You may not realize how easy it is to accidentally disinherit your own children if you’re in a blended family. Your Will might leave an inheritance to your children, but if everything is owned in joint tenancy your Will won’t make a difference. In that case, everything would go to your new spouse, leaving your children without any inheritance at all.
Planning for a blended family requires a delicate balance of issues. Often, we don’t want to disinherit our own children but we also don’t want to leave our new spouse out on the street. A good estate planning attorney will walk you through all of these issues and help make sure your goals are met, whether you’re a brand new blended family or you’ve been together for 20 years.

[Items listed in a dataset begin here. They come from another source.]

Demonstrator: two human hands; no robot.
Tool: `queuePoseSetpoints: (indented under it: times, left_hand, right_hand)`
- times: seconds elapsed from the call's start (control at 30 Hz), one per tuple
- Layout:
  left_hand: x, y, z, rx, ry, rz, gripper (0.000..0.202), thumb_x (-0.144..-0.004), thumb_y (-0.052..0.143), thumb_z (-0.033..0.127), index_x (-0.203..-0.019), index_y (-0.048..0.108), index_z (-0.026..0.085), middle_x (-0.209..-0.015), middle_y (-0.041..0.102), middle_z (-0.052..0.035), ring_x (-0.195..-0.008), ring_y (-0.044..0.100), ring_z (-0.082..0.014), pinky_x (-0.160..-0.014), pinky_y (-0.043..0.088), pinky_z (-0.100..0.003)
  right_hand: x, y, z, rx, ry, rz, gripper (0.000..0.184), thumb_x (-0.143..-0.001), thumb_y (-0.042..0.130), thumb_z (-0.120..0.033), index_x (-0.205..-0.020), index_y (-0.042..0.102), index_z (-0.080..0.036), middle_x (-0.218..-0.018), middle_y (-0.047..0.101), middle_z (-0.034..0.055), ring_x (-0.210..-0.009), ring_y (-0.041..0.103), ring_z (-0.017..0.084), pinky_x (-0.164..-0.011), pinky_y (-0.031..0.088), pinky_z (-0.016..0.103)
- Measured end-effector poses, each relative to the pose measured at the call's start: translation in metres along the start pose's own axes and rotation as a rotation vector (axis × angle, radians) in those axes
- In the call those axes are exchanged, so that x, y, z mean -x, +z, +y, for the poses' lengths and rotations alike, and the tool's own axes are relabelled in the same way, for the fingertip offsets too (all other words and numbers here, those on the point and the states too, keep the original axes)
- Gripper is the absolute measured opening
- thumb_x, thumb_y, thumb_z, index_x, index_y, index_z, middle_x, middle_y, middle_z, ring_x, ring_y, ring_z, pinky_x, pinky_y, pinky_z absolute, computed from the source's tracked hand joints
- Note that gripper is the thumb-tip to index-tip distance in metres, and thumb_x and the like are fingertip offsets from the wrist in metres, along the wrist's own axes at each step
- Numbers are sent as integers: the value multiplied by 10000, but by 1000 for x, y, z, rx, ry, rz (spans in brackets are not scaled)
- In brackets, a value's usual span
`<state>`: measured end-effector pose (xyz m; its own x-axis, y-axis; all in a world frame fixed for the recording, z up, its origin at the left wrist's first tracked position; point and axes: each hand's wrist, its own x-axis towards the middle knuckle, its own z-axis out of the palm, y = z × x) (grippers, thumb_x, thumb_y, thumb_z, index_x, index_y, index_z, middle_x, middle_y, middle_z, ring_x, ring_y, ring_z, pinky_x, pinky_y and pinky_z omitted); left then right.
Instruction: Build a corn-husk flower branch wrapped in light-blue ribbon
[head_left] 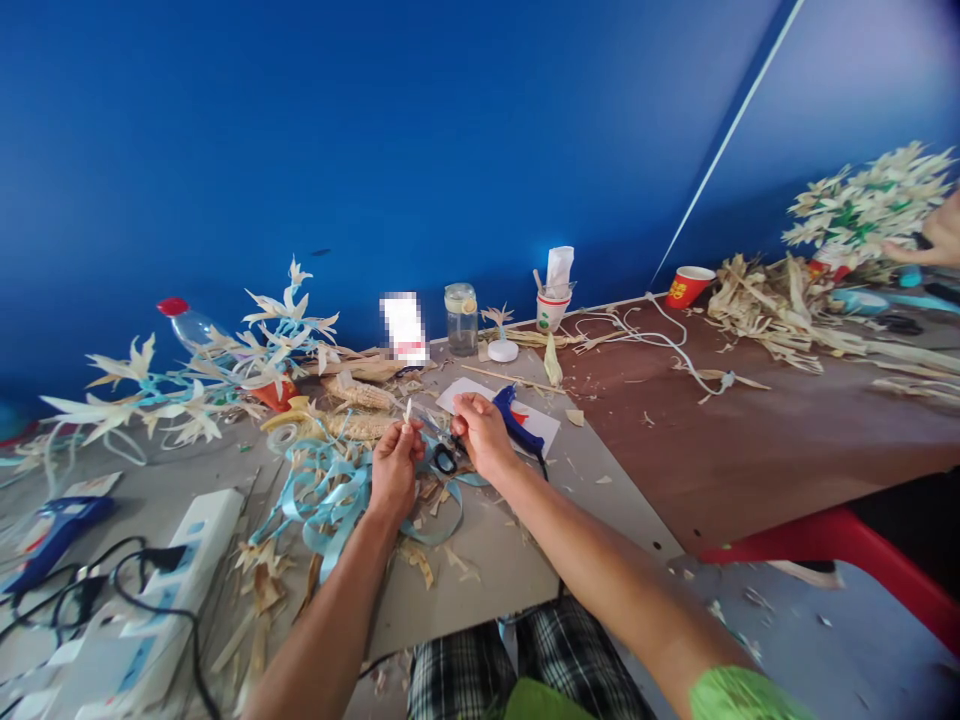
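My left hand [394, 470] is closed, pinching a small pale pointed strip of corn husk [409, 408] that stands up from the fingertips. Just to its right, my right hand [480, 432] has its fingers pressed together; whatever they may hold is too small to make out. Black-handled scissors [444, 459] lie on the table between the two hands. A blue glue gun [519, 420] rests on a white sheet [549, 428] beyond my right hand. Light-blue ribbon [330, 500] lies tangled left of my left hand, near corn cobs [360, 393].
Husk flowers [289, 315] on blue-wrapped stems stand at the left, behind a white power strip [176, 570] with black cables. A glass jar [461, 320] and paper cup [553, 310] stand by the wall. At the right are a husk pile [765, 305] and another person's hand [926, 240].
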<state>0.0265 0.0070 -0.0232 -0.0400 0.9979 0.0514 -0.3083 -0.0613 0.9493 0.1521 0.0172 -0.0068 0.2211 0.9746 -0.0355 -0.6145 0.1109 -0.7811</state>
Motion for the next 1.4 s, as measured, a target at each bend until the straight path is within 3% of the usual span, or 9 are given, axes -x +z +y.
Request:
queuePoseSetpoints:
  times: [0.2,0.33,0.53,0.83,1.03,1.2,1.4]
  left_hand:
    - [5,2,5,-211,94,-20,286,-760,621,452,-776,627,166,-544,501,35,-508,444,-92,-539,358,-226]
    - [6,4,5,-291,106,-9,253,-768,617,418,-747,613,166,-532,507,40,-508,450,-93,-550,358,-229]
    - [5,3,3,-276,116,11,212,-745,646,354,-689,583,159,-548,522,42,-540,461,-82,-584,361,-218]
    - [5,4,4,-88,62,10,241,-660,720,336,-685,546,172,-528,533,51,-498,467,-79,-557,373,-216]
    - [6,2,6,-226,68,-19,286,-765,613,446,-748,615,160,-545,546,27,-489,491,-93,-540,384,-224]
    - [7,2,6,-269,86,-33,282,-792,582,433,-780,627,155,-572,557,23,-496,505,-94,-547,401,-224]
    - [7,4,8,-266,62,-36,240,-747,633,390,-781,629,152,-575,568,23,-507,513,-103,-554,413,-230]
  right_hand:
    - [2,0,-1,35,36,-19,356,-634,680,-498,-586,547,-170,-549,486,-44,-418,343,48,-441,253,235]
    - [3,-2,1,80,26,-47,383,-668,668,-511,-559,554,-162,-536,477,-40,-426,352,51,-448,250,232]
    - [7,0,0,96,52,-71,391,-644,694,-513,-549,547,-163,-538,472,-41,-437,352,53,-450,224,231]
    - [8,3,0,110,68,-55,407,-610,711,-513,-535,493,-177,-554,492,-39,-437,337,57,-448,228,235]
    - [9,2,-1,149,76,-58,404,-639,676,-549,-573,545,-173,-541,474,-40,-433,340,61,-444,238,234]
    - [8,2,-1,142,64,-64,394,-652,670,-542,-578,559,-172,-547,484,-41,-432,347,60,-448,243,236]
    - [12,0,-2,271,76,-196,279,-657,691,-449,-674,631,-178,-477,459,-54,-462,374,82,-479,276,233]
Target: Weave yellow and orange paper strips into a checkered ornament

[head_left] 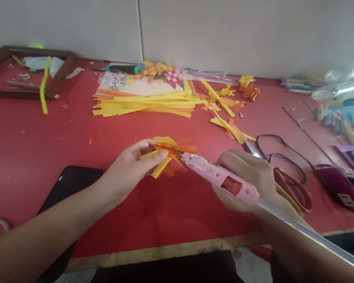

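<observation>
Your left hand (135,160) pinches the yellow-and-orange paper-strip bundle (159,168) over the red, flat surface (171,220) — probably to steady it — while your right hand (255,173) grips the pink plastic glue gun (206,169), likely angled so its tip (178,152) reaches the middle.

The strip pile (144,105) lies on the bench (165,224). Behind the pile are woven pieces (155,71) and, back left, a tool (125,69). Left of it lies a frame (20,94); right of it, paper scraps (216,96). In front of it is 1 strip bundle (166,144); front left, 1 phone (70,184); front right, 1 glue gun (208,168), then 1 pair of scissors (253,149).
</observation>
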The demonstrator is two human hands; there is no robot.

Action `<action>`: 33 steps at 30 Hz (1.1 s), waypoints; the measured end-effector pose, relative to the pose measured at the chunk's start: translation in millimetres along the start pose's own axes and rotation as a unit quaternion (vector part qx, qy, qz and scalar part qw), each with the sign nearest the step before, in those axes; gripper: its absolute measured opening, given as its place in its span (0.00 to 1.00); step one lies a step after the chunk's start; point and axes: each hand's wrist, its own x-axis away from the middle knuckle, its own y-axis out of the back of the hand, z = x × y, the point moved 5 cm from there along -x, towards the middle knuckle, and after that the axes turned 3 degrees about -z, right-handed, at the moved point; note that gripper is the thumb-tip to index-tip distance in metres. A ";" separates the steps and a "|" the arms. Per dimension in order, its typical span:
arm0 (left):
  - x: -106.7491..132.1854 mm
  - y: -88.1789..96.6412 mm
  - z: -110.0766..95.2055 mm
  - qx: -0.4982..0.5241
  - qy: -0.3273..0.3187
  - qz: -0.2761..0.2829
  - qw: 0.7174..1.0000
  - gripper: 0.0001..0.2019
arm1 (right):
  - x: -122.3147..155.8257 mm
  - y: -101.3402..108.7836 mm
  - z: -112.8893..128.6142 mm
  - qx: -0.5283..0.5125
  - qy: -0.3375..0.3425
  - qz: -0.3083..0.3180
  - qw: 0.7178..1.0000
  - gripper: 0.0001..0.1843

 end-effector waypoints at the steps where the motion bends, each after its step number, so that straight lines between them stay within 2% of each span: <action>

Asset protection planning involves making prudent decisions today to protect yourself, your business, and your hard-earned assets from loss due to lawsuits, creditors or bankruptcies. This type of legal planning is especially prudent for professionals and business owners, whose personal assets could be at risk due the nature of their employment.
Statistically and anecdotally, we all know that the number of divorces, lawsuits and bankruptcies is staggering. While no one believes lightning will strike them, wealth created through a lifetime of work, saving and investing can be lost overnight if these forms of man-made lightning do strike. To protect your assets from such disaster, proper risk management strategies should be given careful consideration.
You don’t have to be “old” to need a plan for what happens when you die. Life and death both happen in unexpected ways, at unexpected times.
Imagine an accident on the way home from date night, the police knock at your door and ask the babysitter who your children will be staying with while things are sorted out. She doesn’t know, and the kids end up in the custody of the state for the next few days. Your kids just can’t understand why mommy and daddy aren’t there, and why can’t they be with grandma? Sadly, that can be just the beginning of the troubles you could leave for your children if you don’t have a plan.
If you have a child or other loved one who is disabled and eligible for SSI and/or Medicaid, it is vital to plan properly for their financial security in the event of your death or disability.
When you have a disabled loved one, whether it’s a child, sibling, niece or nephew, one of your most important goals is making sure that your loved one has all of his or her needs met for the rest of their life. Beware, however, of leaving money directly to someone with a disability.
There is a way to leave money that will actually benefit your loved one. It’s called a Special Needs Trust (also known as a Supplemental Needs Trust). By leaving money in this specialized type of trust, you can set aside dollars that will be protected for your loved one, available for many of their needs, without kicking them off government benefits. There are very specific requirements for what this trust can and cannot say, so it’s important to work with an experienced estate planning attorney.
Unfortunately, the overwhelming majority of nursing home residents enter a facility on a private basis and only later turn to the Medicaid program for coverage. Many spend themselves into poverty event though, through appropriate planning, they could have qualified for Medicaid sooner and preserved their assets for their family.
Many people think they will not qualify for Medicaid because they have too many assets or too much income. But don’t make a hasty judgment before learning all the facts! By restructuring your assets and diverting your income to special types of trusts, you may qualify now, or much sooner than you expect. With the help of an experienced attorney, you may be able to transform your assets so that you or a family member may qualify for Medicaid before your need for long-term care arises.